Literary festivals have sprung up across the nation. How much pure literature is discussed is a moot point.

No, I cannot compare the fledgling KLF to the Jaipur Literature Festival or other such festivals around India. For instance, an air of "parochialism" hung over the convention. It was indeed a change to hear crisp banter in one's mother-tongue, but where were the translators for non-Odiyas? Yes, a few did resort to Hindi-English as we Indians know it and no, it did not do justice to what was being discussed.

The speakers were advised playfully that they would be allowed three minutes to answer the moderator's questions, as they had a large line-up! Some carried on oblivious to the tell-tale signs of anxiety all around.

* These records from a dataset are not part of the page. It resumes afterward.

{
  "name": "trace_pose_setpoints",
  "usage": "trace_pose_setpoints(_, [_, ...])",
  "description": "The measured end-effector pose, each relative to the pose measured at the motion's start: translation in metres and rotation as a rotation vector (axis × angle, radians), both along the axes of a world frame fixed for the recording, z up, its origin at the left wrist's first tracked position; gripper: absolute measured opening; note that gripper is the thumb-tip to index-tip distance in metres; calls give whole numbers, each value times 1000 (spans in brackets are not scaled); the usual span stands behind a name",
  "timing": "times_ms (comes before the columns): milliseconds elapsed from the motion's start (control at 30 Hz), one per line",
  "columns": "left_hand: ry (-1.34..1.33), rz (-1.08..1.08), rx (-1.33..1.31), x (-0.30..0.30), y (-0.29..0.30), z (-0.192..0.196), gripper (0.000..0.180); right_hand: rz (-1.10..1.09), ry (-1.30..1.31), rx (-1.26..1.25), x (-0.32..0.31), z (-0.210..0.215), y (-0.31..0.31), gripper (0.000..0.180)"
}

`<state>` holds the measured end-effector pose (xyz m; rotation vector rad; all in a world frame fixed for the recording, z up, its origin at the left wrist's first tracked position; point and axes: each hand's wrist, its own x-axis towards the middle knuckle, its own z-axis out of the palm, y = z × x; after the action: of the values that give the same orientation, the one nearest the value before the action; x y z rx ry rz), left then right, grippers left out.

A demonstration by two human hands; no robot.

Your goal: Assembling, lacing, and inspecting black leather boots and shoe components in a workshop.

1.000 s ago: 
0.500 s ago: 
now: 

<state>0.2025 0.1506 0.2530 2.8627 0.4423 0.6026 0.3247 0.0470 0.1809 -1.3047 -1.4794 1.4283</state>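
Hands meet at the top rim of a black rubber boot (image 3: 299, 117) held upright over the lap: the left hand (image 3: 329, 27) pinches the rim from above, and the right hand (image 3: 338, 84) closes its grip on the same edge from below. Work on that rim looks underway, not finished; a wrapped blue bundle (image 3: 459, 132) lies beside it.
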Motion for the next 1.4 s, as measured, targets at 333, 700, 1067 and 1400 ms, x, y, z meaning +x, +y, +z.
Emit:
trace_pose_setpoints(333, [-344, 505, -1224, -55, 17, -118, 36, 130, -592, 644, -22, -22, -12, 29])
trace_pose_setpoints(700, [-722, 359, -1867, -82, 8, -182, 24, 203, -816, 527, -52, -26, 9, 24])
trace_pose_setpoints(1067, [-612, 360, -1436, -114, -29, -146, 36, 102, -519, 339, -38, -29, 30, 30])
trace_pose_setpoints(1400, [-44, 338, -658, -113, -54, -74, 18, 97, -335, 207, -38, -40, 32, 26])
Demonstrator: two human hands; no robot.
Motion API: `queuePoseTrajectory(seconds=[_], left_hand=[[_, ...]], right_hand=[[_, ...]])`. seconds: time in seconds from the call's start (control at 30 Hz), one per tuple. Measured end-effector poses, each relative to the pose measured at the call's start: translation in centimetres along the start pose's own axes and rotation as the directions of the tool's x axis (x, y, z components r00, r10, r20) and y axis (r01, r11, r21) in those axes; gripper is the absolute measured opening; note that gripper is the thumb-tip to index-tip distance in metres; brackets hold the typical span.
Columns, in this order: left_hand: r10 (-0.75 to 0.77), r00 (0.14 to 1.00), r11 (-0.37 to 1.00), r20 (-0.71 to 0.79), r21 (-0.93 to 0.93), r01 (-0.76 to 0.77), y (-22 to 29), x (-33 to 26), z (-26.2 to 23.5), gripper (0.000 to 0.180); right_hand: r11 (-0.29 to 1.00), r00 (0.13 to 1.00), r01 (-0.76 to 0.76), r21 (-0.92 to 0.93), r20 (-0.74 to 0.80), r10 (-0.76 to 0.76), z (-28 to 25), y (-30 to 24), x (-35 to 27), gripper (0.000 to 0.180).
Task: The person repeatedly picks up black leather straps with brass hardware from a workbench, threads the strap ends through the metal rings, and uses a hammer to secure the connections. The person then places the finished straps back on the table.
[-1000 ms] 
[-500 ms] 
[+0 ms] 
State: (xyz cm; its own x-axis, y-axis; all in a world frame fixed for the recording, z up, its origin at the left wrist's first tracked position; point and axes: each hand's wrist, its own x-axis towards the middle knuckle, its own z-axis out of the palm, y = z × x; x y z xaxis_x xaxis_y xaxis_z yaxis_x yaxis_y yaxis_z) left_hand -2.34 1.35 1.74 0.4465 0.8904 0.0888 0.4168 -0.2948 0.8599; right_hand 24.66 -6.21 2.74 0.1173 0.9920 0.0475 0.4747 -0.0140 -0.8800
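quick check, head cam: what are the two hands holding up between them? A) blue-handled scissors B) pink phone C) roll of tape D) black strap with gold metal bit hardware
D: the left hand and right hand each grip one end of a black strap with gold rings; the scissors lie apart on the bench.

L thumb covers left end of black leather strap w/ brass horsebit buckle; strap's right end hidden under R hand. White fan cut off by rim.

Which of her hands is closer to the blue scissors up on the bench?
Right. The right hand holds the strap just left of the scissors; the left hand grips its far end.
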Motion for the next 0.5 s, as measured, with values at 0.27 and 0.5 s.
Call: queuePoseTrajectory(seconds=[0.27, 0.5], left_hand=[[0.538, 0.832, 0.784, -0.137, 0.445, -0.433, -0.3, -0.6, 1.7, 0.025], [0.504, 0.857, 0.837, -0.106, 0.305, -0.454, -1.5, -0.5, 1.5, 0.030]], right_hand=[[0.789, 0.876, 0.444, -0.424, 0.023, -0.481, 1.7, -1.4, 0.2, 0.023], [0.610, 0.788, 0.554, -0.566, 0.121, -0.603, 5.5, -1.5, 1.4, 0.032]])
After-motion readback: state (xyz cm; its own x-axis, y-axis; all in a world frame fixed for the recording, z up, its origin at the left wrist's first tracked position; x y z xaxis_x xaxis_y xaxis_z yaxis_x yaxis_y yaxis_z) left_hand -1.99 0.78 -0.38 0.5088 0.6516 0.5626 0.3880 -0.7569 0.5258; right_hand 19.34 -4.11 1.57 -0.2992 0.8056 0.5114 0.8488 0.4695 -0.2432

Arundhathi Subramaniam, who won the inaugural Khushwant Singh Memorial Prize for Poetry for her collection When God is a Traveller was at ease in her new setting and charmed the audience with her verbatim recital of one of her poems, "To the Welsh Critic Who Doesn't Find Me Identifiably Indian".

As I listened to poets on one panel, who were all women, explain their version of being "feminist", to outlining the need for empowerment and equality, my thoughts retreated to my own interactive panel discussion "Help her Walk Forward", where the audience was also asked to question, discuss, argue for or against suggestions by the speakers on schemes of work that will, in fact, be acceptable in our society, to help in the safe rehabilitation of women in distress. I insisted the audience join in after each speaker and not wait till the very end, when threads of themes are lost, time is short and it is time to wrap up.

The speakers and the audience at KLF 2016 needed more time for their thoughts to be expressed, mulled over and discussed. Perhaps there ought to have been fewer speakers on panels?

Are these events truly "literary"? Or could we rename them as "conversations" or "dialogues" or "voices" or "talk fests"?

I would suggest the organizers form "regional literature discussions" that are distinct from national literary events...

Noted international filmmaker Mira Nair once said, "If we don't tell our stories, no one else will." Everyone has a story to tell. They need a platform to be heard. There are those who will listen. Those who disagree often come across as aggressive dissenters.

Some critics have called these events "tamashas". But if each event piques the curiosity of a reader or even induces a love of reading, it is definitely worth it. However, I would suggest the organizers form "regional literature discussions" that are distinct from national literary events, so that the audience may comprehend all the subtle nuances of the language. Much is lost in the tri-lingual hotch-potch. These talks may then be translated into other regional languages and English. Stories and words will then enlighten, entertain and endure.